The only important difference is that you can run multiple Set AI steps in parallel (at the same time). They will all share the same system prompt and model, but can have different instructions. This does mean though that you shouldn't use the output of one set into another in the same step.

Prompt chaining

Prompt chaining is a method to get an AI to follow a chain of thought by passing an LLM output into the input of another LLM, with another prompt around it.

Prompt chaining is easy to do in Voiceflow with a chain of Set AI steps.

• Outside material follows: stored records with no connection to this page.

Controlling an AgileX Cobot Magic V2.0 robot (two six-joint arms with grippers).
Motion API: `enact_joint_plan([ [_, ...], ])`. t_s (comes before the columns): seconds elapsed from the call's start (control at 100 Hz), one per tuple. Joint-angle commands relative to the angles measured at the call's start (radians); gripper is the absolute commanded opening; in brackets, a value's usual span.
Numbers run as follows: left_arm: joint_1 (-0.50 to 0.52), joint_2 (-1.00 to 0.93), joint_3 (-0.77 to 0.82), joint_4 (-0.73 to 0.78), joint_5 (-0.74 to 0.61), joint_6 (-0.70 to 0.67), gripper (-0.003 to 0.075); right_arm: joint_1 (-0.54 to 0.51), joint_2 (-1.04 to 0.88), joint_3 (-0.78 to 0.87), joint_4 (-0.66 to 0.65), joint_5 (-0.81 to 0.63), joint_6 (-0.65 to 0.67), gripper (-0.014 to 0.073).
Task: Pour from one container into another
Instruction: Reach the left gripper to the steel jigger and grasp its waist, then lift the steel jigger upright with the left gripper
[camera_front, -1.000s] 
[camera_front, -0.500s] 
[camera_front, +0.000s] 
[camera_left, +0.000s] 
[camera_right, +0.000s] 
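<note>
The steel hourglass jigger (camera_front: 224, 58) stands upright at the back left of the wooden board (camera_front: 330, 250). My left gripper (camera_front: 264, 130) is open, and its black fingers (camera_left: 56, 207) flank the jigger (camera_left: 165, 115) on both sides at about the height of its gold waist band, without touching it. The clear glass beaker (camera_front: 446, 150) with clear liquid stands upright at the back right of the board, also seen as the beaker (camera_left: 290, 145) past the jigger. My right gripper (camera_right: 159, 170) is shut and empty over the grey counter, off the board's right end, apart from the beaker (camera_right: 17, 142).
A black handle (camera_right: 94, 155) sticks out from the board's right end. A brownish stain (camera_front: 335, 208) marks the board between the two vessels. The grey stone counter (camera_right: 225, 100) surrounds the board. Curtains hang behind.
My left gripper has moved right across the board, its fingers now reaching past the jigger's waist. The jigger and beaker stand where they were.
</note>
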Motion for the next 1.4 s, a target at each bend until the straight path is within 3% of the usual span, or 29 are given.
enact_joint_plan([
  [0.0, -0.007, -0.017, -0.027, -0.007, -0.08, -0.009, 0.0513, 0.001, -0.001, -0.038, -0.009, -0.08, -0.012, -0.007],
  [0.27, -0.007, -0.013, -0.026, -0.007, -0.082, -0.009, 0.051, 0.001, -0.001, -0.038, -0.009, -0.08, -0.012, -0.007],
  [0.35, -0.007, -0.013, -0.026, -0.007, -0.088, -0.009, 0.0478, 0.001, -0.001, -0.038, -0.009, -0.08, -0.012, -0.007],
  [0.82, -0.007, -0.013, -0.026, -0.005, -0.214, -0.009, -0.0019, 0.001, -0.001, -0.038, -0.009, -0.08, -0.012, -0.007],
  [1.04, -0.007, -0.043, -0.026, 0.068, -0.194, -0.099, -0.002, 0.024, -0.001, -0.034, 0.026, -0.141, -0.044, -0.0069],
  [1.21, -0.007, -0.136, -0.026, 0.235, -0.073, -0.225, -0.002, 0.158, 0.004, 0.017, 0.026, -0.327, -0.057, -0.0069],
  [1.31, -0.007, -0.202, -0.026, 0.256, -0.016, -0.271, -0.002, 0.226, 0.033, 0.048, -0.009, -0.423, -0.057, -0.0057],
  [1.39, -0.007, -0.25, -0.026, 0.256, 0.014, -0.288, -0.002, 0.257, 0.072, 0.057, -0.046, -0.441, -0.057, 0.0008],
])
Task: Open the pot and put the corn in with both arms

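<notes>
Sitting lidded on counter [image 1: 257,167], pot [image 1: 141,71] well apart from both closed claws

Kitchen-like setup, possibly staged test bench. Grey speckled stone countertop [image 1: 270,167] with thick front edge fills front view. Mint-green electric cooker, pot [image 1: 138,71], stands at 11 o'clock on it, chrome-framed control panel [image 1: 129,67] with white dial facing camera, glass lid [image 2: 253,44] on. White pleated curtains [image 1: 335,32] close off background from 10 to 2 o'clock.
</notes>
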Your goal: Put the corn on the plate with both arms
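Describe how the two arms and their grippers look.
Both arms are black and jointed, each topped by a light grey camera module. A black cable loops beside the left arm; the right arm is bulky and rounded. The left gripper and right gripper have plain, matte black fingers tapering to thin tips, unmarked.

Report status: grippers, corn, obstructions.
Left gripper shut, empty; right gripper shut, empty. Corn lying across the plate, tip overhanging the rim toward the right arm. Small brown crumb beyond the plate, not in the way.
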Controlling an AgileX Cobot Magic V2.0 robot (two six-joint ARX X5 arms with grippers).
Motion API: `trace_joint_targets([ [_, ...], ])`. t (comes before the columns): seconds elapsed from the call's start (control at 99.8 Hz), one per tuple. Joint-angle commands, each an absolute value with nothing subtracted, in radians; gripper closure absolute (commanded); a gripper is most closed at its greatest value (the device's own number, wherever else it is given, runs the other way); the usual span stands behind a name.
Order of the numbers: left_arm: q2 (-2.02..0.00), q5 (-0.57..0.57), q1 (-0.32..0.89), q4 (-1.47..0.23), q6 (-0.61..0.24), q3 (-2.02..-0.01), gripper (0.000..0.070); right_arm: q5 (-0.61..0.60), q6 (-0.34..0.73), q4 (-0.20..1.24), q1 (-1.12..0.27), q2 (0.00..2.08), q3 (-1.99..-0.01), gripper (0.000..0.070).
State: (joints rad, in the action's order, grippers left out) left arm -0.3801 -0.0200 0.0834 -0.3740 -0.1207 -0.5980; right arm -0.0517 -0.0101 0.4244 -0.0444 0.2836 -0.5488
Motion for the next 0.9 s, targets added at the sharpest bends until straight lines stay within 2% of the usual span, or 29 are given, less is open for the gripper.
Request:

This can be done to reduce hallucinations, for example, by getting the AI to double-check itself and write corrections if necessary. For a great example of prompt chaining, see the video below.

Output parsing

Sometimes we might want to use an LLM to drive the logic inside our agent, like choosing a path to go down or select an option from a list. A prompt (from our Unity NPC demo) could look like:

Based off the message, choose an appropriate face sprite from the list for the character who is speaking it to have on. Be emotive and like an actor, and be very creative in choosing, and lean into the Climber's emotions.

#CHOICES

normal
distracted
angry
panic
sad
suprised
upset
phone

#CLIMBER MESSAGE YOU'RE REACTING TO 

{last_utterance}


#REACTION MESSAGE TO CLASSIFY

{split_sentence}


#INSTRUCTION

Simply answer back with the choice from the list. For example, in response to talking about a gift, you respond: suprised.

Now take a deep breath. Do not answer with anything else other than the choice. 

#CHOICE

We would like to get out only the choice, but the LLM might answer something like The face to choose is: normal, even thought we told it not to.

In this case, you should do some parsing on the LLM's output. Effective methods include:

  • Searching for if the output includes one of a set of expected options. If you're looking for 0 or 1, instead of checking that the output is equal to “0”, check if it contains “0”.
  • Ask the LLM to wrap its answer in predicable characters. Often, using backticks (`) is effective. You can then use a JavaScript step to extract the string between backticks.